自己家畜化する日本人 (祥伝社新書)
自己家畜化(self-domestication)という概念は、18世紀末にドイツの人類学者ブルーメンバッハが提唱したもので、最近は生物学の論文でも使われる学術用語である。野生動物を家畜化して犬や猫に品種改良したように、人間も互いに「品種改良」してきたというアイディアは、キリスト教圏では反発を呼んだが、日本人には受け入れやすい。

霊長類の中でも、人類は群を抜いて多くの個体で集団をつくる生物である。普通は集団が大きくなると紛争が起こるものだが、人類は互いを無害化する自己家畜化によって紛争を防いできた。その方法は、紛争を起こす個体を集団から排除し、子孫をつくらせないことだ。動物の品種改良と同じである。
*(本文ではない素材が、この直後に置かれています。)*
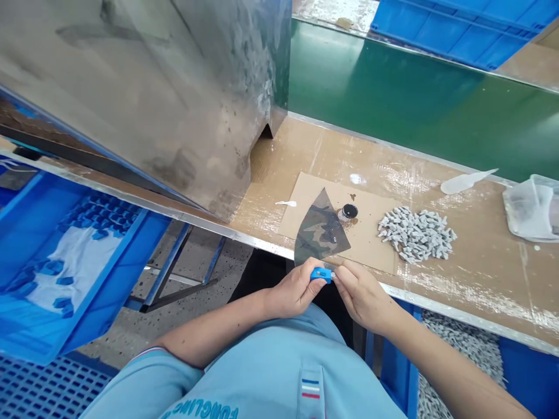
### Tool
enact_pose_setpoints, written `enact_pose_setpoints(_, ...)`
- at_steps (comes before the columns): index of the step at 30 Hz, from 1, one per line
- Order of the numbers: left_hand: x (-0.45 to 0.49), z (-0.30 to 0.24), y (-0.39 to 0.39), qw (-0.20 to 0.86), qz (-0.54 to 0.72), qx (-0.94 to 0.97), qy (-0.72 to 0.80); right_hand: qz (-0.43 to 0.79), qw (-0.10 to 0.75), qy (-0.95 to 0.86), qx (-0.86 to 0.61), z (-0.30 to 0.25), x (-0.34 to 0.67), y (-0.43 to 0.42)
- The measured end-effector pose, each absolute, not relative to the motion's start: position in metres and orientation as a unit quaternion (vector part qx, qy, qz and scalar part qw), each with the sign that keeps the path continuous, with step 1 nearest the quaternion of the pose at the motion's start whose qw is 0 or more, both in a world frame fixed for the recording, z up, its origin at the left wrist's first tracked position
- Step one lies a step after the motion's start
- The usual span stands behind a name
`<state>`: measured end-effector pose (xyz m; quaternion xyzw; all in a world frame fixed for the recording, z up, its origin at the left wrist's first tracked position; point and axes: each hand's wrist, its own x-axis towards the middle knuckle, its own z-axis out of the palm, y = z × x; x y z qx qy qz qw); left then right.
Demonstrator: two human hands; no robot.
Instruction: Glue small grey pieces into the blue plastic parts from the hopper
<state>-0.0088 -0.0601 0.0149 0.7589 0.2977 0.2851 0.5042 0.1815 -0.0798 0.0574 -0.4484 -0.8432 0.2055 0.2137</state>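
Observation:
Between my two hands, close to my body at the bench's front edge, is a small blue plastic part (321,274). My left hand (293,290) is closed around it with thumb and fingers. Fingers of my right hand (361,295) are pinched at its right end on a small pale piece (333,276), largely hidden by the fingertips. Just beyond my hands lies a camouflage-patterned sheet (318,230). A small pot of black liquid (348,212) stands beside it on a cardboard piece (297,201). Right of that is a pile of small grey parts (417,233).
A large metal housing (174,105) rises at left on the bench. A green conveyor belt (393,93) runs behind. A white scoop (467,181) and clear plastic container (530,209) lie at right. Below left is a blue crate (100,291) with blue parts; grey parts (463,349) fill another below right.

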Motion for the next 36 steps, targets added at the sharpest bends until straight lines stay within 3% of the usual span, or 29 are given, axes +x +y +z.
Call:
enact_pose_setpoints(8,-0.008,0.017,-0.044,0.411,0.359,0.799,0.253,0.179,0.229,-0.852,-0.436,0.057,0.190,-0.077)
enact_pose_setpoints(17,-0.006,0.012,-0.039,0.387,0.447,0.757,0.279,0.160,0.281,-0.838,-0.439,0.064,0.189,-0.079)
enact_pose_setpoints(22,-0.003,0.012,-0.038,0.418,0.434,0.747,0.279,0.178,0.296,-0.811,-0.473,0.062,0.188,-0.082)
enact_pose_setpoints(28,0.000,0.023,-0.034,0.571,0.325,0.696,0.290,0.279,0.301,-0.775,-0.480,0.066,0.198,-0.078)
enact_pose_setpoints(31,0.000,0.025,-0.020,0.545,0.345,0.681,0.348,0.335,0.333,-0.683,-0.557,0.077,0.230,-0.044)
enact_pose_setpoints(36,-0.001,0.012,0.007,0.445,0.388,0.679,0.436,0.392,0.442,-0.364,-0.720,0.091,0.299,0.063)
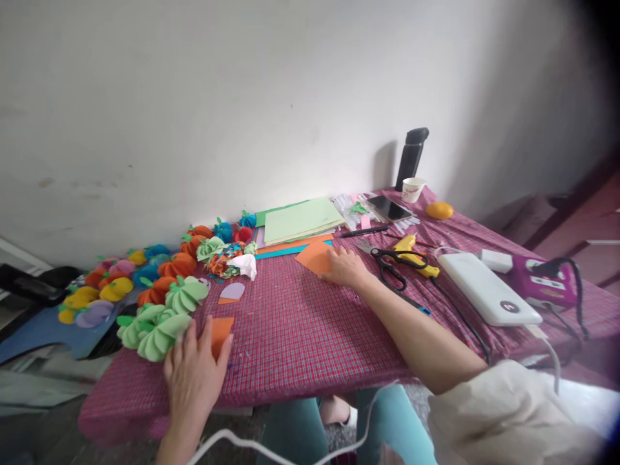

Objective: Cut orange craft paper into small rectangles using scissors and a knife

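My left hand (195,361) lies low at the table's front left, fingers apart. It partly covers a small orange paper piece (223,330), and its fingertips reach the pale green paper pumpkins (159,332). Farther out, my right hand (345,266) has its fingers and thumb at the right edge of a larger orange paper piece (312,256); the grip underneath is partly hidden. Between the hands, nearer the left, a rounded lilac paper piece (232,290) lies over an orange one. Black-handled scissors (387,258) rest just right of my right hand.
Colourful paper pumpkins (177,265) crowd the left side beside paper scraps (223,261). Light green sheets (303,221) are stacked by the wall. Rightward are a yellow glue gun (407,244), phone (390,208), paper cup (413,190), black bottle (409,161), white power bank (487,287) and cables.
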### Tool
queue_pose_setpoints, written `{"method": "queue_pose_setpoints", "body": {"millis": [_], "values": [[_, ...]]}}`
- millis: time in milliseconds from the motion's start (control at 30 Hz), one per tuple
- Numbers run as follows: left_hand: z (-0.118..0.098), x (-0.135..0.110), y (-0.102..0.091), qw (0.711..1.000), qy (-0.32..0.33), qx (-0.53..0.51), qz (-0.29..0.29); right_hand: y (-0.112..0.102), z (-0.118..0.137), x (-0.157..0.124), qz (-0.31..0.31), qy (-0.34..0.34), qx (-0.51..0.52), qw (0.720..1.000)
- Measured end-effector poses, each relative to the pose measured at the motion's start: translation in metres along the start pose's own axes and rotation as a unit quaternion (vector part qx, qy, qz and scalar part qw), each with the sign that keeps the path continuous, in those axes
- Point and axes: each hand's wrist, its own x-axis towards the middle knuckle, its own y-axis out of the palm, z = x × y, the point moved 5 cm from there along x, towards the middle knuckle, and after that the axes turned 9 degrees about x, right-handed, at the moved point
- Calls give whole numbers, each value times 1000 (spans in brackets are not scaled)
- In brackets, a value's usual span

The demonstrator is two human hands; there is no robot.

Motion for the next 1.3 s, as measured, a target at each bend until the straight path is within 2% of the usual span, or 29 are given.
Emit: {"method": "queue_pose_setpoints", "body": {"millis": [67, 100, 200, 300, 333, 400, 500, 533, 567, 633, 667, 700, 767, 867, 967, 1033, 1100, 1200, 1233, 1300], "values": [[-15, 3, -22, 996, 15, -84, -40, 0, 0, 1, -3, -3, 13, 1000], [-28, 7, -31, 986, 58, -151, -43, -1, 0, 1, -7, -4, 26, 1000], [-76, 27, -46, 925, 131, -356, -3, -5, 1, 1, -25, -4, 66, 997], [-130, 57, -41, 867, 144, -473, 60, -8, -1, 2, -44, 3, 81, 996], [-146, 67, -36, 843, 138, -512, 87, -10, -2, 3, -54, 5, 86, 995], [-168, 83, -20, 796, 65, -588, 128, -15, -5, 7, -80, 13, 102, 992], [-179, 94, 6, 716, -79, -676, 155, -24, -6, 12, -129, 20, 158, 979], [-179, 95, 13, 689, -112, -697, 166, -27, -5, 13, -144, 11, 222, 964], [-178, 95, 18, 656, -131, -721, 183, -29, -1, 13, -155, -7, 310, 938], [-177, 97, 20, 593, -125, -765, 218, -30, 9, 10, -154, -59, 511, 843], [-176, 98, 18, 572, -107, -780, 229, -29, 16, 8, -141, -83, 588, 792], [-175, 99, 14, 556, -86, -793, 233, -27, 24, 4, -122, -98, 638, 754], [-173, 102, 6, 536, -55, -813, 219, -22, 37, -2, -68, -106, 695, 708], [-168, 106, 2, 530, -61, -826, 183, -17, 44, -8, 5, -73, 754, 653], [-165, 107, 1, 512, -40, -833, 205, -17, 43, -8, 80, -53, 790, 606], [-163, 108, 1, 511, -15, -828, 229, -19, 39, -6, 121, -60, 779, 612], [-159, 110, 1, 522, 7, -819, 241, -20, 33, -3, 125, -67, 742, 655], [-154, 112, 5, 541, 16, -804, 247, -22, 24, 2, 89, -80, 668, 735], [-152, 113, 7, 552, 11, -798, 243, -22, 24, 2, 87, -86, 647, 752], [-149, 115, 9, 570, 4, -787, 236, -22, 25, 0, 104, -92, 626, 768]]}}
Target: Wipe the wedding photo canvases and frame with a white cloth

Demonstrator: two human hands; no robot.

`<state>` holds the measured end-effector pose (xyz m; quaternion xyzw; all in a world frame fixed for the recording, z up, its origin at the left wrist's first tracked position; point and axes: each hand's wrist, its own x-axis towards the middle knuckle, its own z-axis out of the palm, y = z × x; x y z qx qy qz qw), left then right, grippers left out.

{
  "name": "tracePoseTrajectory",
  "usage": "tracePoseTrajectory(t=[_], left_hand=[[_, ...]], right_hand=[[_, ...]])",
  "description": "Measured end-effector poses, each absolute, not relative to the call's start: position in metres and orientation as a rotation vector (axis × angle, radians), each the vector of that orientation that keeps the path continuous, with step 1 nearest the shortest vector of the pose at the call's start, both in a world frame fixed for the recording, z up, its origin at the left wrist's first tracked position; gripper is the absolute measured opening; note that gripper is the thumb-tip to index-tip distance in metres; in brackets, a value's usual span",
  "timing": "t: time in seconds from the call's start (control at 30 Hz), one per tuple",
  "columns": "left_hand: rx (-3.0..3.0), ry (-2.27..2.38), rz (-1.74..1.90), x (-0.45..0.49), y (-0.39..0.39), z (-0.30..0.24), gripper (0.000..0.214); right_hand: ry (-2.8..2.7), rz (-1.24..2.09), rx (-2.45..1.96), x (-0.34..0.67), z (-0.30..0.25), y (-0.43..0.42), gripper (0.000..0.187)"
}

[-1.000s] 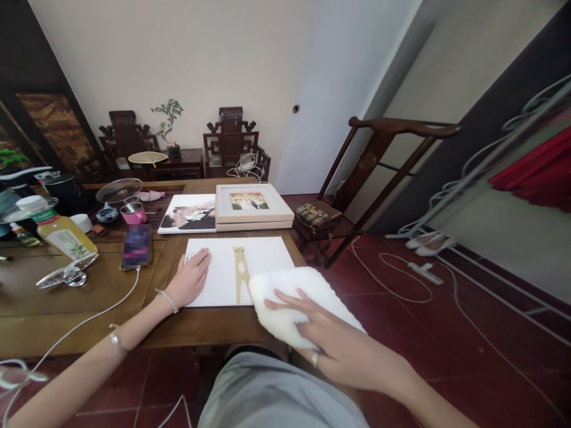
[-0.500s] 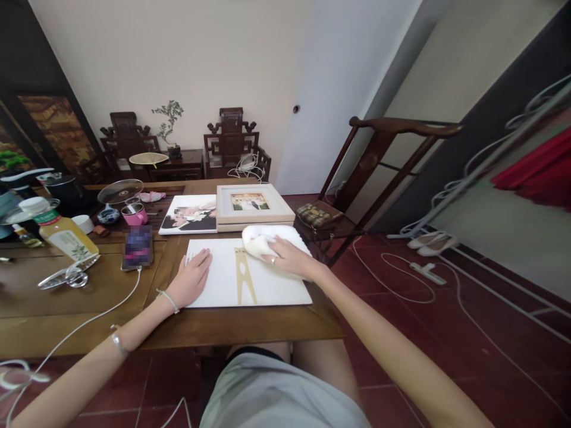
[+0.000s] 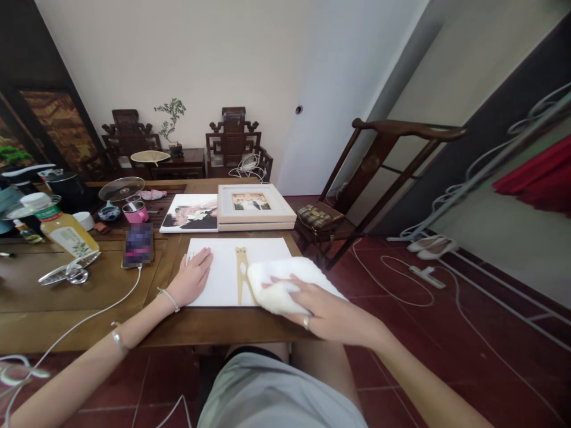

突然変異のほとんどは遺伝子の異常なので、突然変異だけで環境変化に適応する形質ができるには数千年から数万年かかるが、交配による品種改良で人間に適した動物をつくるのは数十年でできる。石器時代の人類はこうした家畜的な傾向が強く、戦争が少なく、国家も階級もなかった。

しかしこのように家畜的な人々だけで構成されている集団の中に凶暴なオスが生まれると、他の人々を食い物にして集団を支配してしまう。また家畜的な集団と凶暴な集団が戦争すると、家畜的な集団は負けてしまうので、現代にほとんど残っていない。その例外が日本人と北米の先住民である。